I tested a F1 car back in about ’98. To be honest, I couldn’t tell you which model it was. It was a test, but it wasn’t a test at the same time. Jacques Villeneuve Tommy Makinen and myself were all world champions that year. We had mutual tobacco sponsors, who got us all together for some promo work at Catalunya. Initially Villeneuve was supposed to ride my bike as well, in the end Williams canned that idea at the last moment. When I told him I normally got on the brakes at the 200m board, he said he was pinned in the car to the 80-metre board. In hindsight that was probably a good thing because he told me he was fairly certain he’d run off the end of the main straight. I left pit lane in the car and by turn four I’d stuffed the thing into the wall. Makinen made it one corner further than me before he span off and eventually managed to write the car off within five laps. Ron Dennis at McLaren used to offer me tests in his cars quite regularly, but I didn’t want to be a car guy. I figured if I was going to make this much effort, use this much focus and energy, I wanted to use it doing something I loved and that was racing bikes. The Race Of Champions is just a bit of fun for me. It’d be nice to beat a few guys but I don’t come here expecting to win. A lot of these guys are current racers. As much as you feel that you’re going to give it your best shot, as the years go by and you get to spend less and less time going fast, it becomes harder to stay tidy in the cars. I don’t want to destroy them, I just want to have a bit of fun. The best thing about it is the fact that the races are only about a minute, how far behind can I get left in a minute?

SB: But, you’re Mick Doohan.

Ha! Considering I’m a washed up bike guy that hasn’t ridden competitively for 15 years, I’ll be happy if I can win one race. I’m an ambassador for AMG Mercedes at home in Australia, so I get to drive nice cars, but on general driving duties, which usually means going out for a loaf of bread.

SB: So what about riding bikes? Do you still ride?

I do ride now and then, but only really for parades and demo rides. Last year at Motegi Honda dusted off a museum bike for me to have a ride on, and two years before I rode Stoner’s MotoGP Honda at Phillip Island.

SB: At this point, we remind Mick about the time we stalled Barry Sheene’s RG500 Suzuki in front of him at the Goodwood Festival of Speed. We said he looked at us like we were a clueless fucking bike journalist, and that he wasn’t far off the mark. We laughed, we pretended we were mates hanging out and he carried on talking about riding Casey’s bike.

It was good, well beyond the capabilities of what I was used to when I was racing. I could feel the electronics a lot, they were wound up for me. I also felt like I was going fast, but I wasn’t. I think if I’d had a day or two on the bike, I’d get within a few seconds of the pace but as it was I was a number of seconds off. Being slightly off the pace is normal for any rider that’s jumping back on after a little lay off, but I’d been away from riding properly for years by then and it took a while to get my thoughts together. Equally, the electronics when I was racing were taken care of by my right hand and the clutch.

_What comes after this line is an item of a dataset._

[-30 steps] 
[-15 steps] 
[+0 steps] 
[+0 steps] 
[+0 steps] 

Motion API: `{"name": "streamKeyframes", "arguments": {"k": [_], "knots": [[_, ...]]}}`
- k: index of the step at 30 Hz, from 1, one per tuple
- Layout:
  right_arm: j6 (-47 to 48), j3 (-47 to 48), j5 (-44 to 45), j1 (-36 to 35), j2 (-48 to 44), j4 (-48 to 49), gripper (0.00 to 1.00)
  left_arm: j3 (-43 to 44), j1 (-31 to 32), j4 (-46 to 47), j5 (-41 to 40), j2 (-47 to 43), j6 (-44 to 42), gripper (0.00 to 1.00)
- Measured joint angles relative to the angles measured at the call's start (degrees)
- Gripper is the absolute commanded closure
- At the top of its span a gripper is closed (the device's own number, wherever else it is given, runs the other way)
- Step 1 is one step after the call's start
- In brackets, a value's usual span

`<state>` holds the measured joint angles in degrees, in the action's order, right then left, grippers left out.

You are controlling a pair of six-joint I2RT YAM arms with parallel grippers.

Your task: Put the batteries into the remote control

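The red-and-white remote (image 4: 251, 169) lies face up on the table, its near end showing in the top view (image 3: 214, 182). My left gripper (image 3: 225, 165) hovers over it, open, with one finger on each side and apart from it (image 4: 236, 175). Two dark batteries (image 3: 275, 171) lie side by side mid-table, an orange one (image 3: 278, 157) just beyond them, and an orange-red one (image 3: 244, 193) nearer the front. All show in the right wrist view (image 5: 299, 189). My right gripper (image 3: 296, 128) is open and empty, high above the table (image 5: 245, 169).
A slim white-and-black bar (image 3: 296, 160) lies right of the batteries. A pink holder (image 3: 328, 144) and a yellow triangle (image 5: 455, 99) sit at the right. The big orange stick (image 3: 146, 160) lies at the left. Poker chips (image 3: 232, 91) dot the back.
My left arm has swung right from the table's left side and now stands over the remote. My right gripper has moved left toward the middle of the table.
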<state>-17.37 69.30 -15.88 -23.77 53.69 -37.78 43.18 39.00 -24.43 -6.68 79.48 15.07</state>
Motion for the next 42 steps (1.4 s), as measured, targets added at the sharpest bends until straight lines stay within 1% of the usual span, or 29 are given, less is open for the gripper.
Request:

The Japanese engineers were freaking out about me covering the clutch on Stoner’s bike. Using it for anything other than pulling away would disengage the electronics and that could be bad. It was a nice thing to ride, but at the pace I was going, anything would be nice to ride 

SB: You and Jorge Lorenzo are representing bike racers at the ROC, do you get on?

I’ve seen him at the odd event here and there but haven’t spent much time with him. That’s not unusual, when I was competing like he is I didn’t spend much time with anyone either. I also live on the other side of the world these days. He seems like a nice young guy, we seem to get on okay, but I don’t seem to have too many problems with too many people.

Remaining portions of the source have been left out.